## Exercise requirements
Would you output all the lines below precisely as they stand, leaving each picture out?

## Dataset section
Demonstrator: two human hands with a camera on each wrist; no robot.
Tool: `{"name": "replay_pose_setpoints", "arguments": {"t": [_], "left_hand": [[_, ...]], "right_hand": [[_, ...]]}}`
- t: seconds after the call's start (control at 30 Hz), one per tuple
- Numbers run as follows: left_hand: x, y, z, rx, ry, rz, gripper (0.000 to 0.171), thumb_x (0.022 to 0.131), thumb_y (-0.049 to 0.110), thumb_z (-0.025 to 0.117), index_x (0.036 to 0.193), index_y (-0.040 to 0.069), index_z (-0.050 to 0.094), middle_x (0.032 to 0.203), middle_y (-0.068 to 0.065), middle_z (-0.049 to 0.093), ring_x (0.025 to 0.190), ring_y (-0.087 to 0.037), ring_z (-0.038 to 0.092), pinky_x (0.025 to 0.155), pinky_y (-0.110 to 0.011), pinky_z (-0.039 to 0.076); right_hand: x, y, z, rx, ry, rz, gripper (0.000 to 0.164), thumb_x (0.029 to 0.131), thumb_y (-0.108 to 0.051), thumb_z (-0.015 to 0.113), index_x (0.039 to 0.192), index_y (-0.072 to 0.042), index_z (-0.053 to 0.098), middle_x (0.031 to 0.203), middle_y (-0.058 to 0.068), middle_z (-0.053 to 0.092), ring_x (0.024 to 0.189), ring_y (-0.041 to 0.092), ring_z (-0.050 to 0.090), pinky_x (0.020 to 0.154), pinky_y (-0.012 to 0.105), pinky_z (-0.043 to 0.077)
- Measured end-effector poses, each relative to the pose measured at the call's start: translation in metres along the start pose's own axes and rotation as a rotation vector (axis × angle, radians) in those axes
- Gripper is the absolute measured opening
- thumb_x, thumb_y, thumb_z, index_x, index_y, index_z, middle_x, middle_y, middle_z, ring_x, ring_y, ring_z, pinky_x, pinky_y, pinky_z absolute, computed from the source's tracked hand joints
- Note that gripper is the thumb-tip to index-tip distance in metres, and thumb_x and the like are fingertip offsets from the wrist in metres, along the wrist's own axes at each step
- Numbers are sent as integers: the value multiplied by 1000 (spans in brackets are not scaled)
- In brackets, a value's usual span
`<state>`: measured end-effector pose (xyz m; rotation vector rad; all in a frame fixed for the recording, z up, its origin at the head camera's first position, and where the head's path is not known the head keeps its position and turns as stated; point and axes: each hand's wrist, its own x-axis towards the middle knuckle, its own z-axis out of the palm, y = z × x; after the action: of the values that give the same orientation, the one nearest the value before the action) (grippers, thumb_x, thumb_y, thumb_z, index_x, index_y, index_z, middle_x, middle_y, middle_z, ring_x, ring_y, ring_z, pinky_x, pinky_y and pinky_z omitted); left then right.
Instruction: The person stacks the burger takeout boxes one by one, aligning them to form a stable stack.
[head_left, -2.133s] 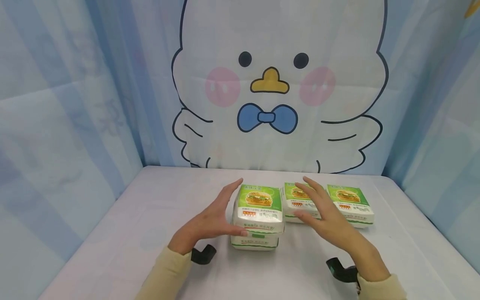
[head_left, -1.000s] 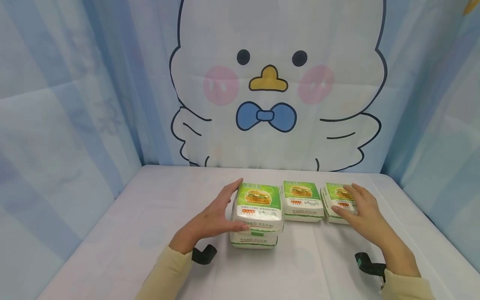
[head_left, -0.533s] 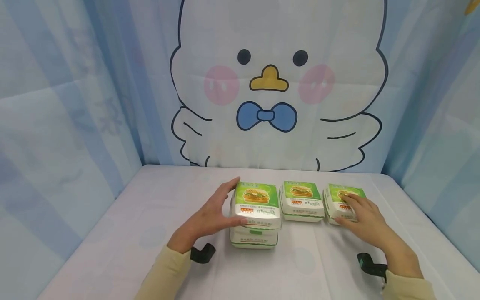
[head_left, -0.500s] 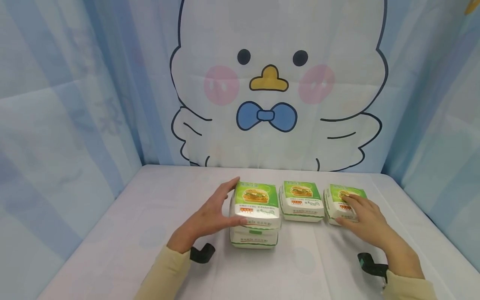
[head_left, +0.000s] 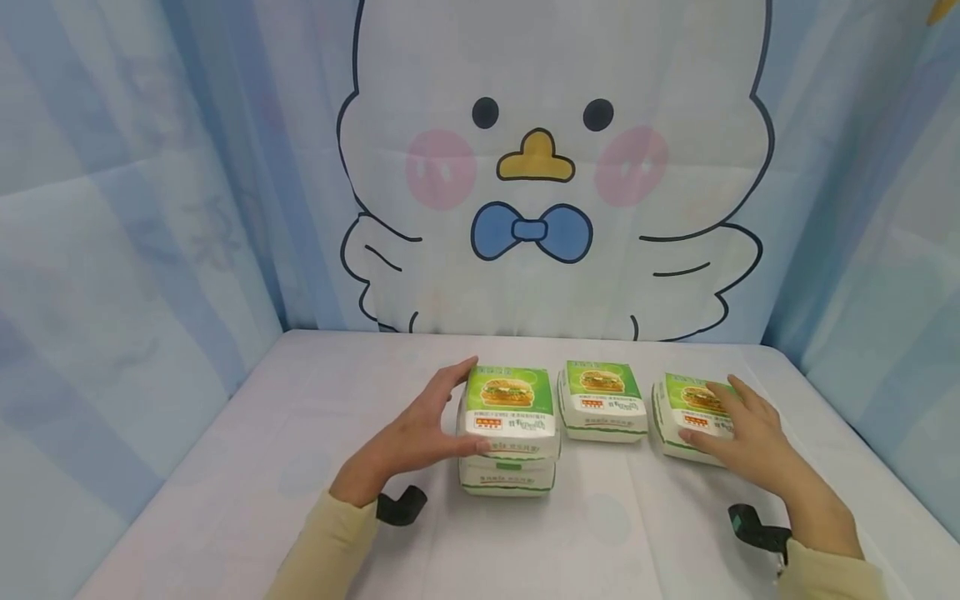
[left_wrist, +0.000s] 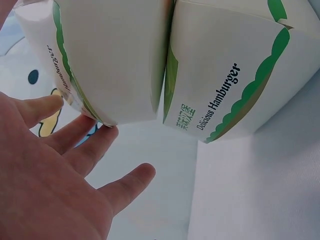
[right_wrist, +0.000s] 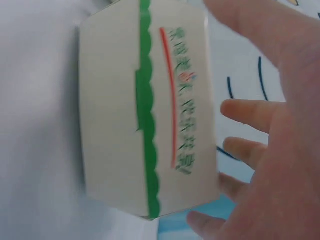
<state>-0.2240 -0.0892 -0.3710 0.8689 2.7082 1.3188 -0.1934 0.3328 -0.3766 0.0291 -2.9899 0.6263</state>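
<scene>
In the head view, two white-and-green hamburger boxes are stacked left of the table's middle. My left hand [head_left: 408, 442] holds the upper hamburger box [head_left: 510, 400] by its left side, thumb at the front and fingers towards the back. Beneath it sits the lower hamburger box [head_left: 506, 481]; the left wrist view shows fingertips at the edge of the upper box. At the right, my right hand [head_left: 772, 454] grips another hamburger box [head_left: 693, 408], with the thumb in front and fingers over its far right part. Its front face [right_wrist: 115, 110] fills much of the right wrist view.
Between the stack and the right box stands a third box [head_left: 602, 400] on the white-covered table [head_left: 585, 533], close to the stack. Behind rises a curtain [head_left: 540, 275] with a cartoon chick; blue-white curtains [head_left: 135, 250] hang on both sides.
The right hand has gone from above the middle box to the right-hand box, which has shifted slightly right and nearer. The left hand has slid the upper box a little left over the lower one.
</scene>
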Motion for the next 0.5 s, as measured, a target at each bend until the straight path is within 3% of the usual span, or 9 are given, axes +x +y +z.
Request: {"name": "replay_pose_setpoints", "arguments": {"t": [0.13,0.27,0.37,0.5], "left_hand": [[0,0,0,-1,-3,-4,101,64,58,70,142,35,11,142,20,19,132,-8,24,105,-46,30],[-1,1,0,-1,-2,-13,99,63,58,70,140,41,10,142,20,19,132,-8,24,105,-46,30],[-1,1,0,-1,-1,-23,97,63,59,70,138,46,9,142,20,19,132,-8,24,105,-47,30],[-1,2,0,-1,3,-27,98,63,59,70,139,43,11,142,20,20,131,-8,25,105,-46,31]], "right_hand": [[3,6,6,-5,-1,12,95,76,-63,53,142,-3,17,144,30,4,122,56,10,85,72,19],[4,9,8,-15,4,22,97,75,-64,54,141,-3,19,140,31,9,117,55,15,81,69,24],[2,11,6,0,8,24,95,74,-63,56,140,-4,22,138,32,9,115,55,16,79,68,25],[0,13,6,21,9,26,92,75,-60,58,139,-3,22,138,34,7,116,56,14,80,69,24]]}}
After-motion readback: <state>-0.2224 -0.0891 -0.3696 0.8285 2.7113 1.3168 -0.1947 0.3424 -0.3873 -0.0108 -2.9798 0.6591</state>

## Output for this task
Demonstrator: two human hands with a camera on each wrist; no robot.
Tool: `{"name": "replay_pose_setpoints", "arguments": {"t": [_], "left_hand": [[_, ...]], "right_hand": [[_, ...]]}}`
- t: seconds after the call's start (control at 30 Hz), one per tuple
- Numbers run as follows: left_hand: x, y, z, rx, ry, rz, gripper (0.000 to 0.171), thumb_x (0.022 to 0.131), thumb_y (-0.049 to 0.110), thumb_z (-0.025 to 0.117), index_x (0.036 to 0.193), index_y (-0.040 to 0.069), index_z (-0.050 to 0.094), middle_x (0.032 to 0.203), middle_y (-0.068 to 0.065), middle_z (-0.049 to 0.093), ring_x (0.025 to 0.190), ring_y (-0.087 to 0.037), ring_z (-0.038 to 0.092), pinky_x (0.025 to 0.155), pinky_y (-0.110 to 0.011), pinky_z (-0.039 to 0.076); right_hand: x, y, z, rx, ry, rz, gripper (0.000 to 0.164), thumb_x (0.029 to 0.131), thumb_y (-0.108 to 0.051), thumb_z (-0.015 to 0.113), index_x (0.039 to 0.192), index_y (-0.072 to 0.042), index_z (-0.053 to 0.098), middle_x (0.031 to 0.203), middle_y (-0.058 to 0.068), middle_z (-0.053 to 0.092), ring_x (0.024 to 0.189), ring_y (-0.041 to 0.092), ring_z (-0.050 to 0.090), pinky_x (0.020 to 0.154), pinky_y (-0.012 to 0.105), pinky_z (-0.043 to 0.077)
- Measured end-effector poses, each relative to the pose measured at the call's start: translation in metres along the start pose's own axes and rotation as a rotation vector (axis × angle, radians) in those axes
- Gripper is the absolute measured opening
- thumb_x, thumb_y, thumb_z, index_x, index_y, index_z, middle_x, middle_y, middle_z, ring_x, ring_y, ring_z, pinky_x, pinky_y, pinky_z absolute, computed from the source's tracked hand joints
- Note that gripper is the thumb-tip to index-tip distance in metres, and thumb_x and the like are fingertip offsets from the wrist in metres, along the wrist's own axes at each step
- Numbers are sent as integers: the value multiplied by 1000 (spans in brackets are not scaled)
- In brackets, a value's usual span
`<state>`: measured end-effector pose (xyz m; rotation vector rad; all in a frame fixed for the recording, z up, its origin at the head camera's first position, and where the head's path is not known the head keeps its position and turns as stated; point and axes: each hand's wrist, its own x-axis towards the middle knuckle, its own z-axis out of the palm, y = z × x; after the action: of the values that give the same orientation, the one nearest the value before the action) (grippers, thumb_x, thumb_y, thumb_z, index_x, index_y, index_z, middle_x, middle_y, middle_z, ring_x, ring_y, ring_z, pinky_x, pinky_y and pinky_z omitted); left then right.
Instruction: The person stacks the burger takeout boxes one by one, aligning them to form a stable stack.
[head_left, -2.133s] 
[head_left, -1.000s] 
[head_left, -0.533s] 
[head_left, -0.500s] 
[head_left, +0.000s] 
[left_wrist, +0.000s] 
[right_wrist, +0.000s] 
<state>-0.2240 -0.0892 -0.3710 0.8689 2.7082 1.3188 -0.1934 0.3328 -0.3766 0.0291 -2.9899 0.6263</state>
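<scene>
In the head view, two white-and-green hamburger boxes are stacked left of the table's middle. My left hand [head_left: 408, 442] holds the upper hamburger box [head_left: 510, 400] by its left side, thumb at the front and fingers towards the back. Beneath it sits the lower hamburger box [head_left: 506, 481]; the left wrist view shows fingertips at the edge of the upper box. At the right, my right hand [head_left: 772, 454] grips another hamburger box [head_left: 693, 408], with the thumb in front and fingers over its far right part. Its front face [right_wrist: 115, 110] fills much of the right wrist view.
Between the stack and the right box stands a third box [head_left: 602, 400] on the white-covered table [head_left: 585, 533], close to the stack. Behind rises a curtain [head_left: 540, 275] with a cartoon chick; blue-white curtains [head_left: 135, 250] hang on both sides.
The right hand has gone from above the middle box to the right-hand box, which has shifted slightly right and nearer. The left hand has slid the upper box a little left over the lower one.
</scene>
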Motion for the next 0.5 s, as measured, a target at each bend until the straight path is within 3% of the usual span, or 9 are given, axes +x +y +z.
Request: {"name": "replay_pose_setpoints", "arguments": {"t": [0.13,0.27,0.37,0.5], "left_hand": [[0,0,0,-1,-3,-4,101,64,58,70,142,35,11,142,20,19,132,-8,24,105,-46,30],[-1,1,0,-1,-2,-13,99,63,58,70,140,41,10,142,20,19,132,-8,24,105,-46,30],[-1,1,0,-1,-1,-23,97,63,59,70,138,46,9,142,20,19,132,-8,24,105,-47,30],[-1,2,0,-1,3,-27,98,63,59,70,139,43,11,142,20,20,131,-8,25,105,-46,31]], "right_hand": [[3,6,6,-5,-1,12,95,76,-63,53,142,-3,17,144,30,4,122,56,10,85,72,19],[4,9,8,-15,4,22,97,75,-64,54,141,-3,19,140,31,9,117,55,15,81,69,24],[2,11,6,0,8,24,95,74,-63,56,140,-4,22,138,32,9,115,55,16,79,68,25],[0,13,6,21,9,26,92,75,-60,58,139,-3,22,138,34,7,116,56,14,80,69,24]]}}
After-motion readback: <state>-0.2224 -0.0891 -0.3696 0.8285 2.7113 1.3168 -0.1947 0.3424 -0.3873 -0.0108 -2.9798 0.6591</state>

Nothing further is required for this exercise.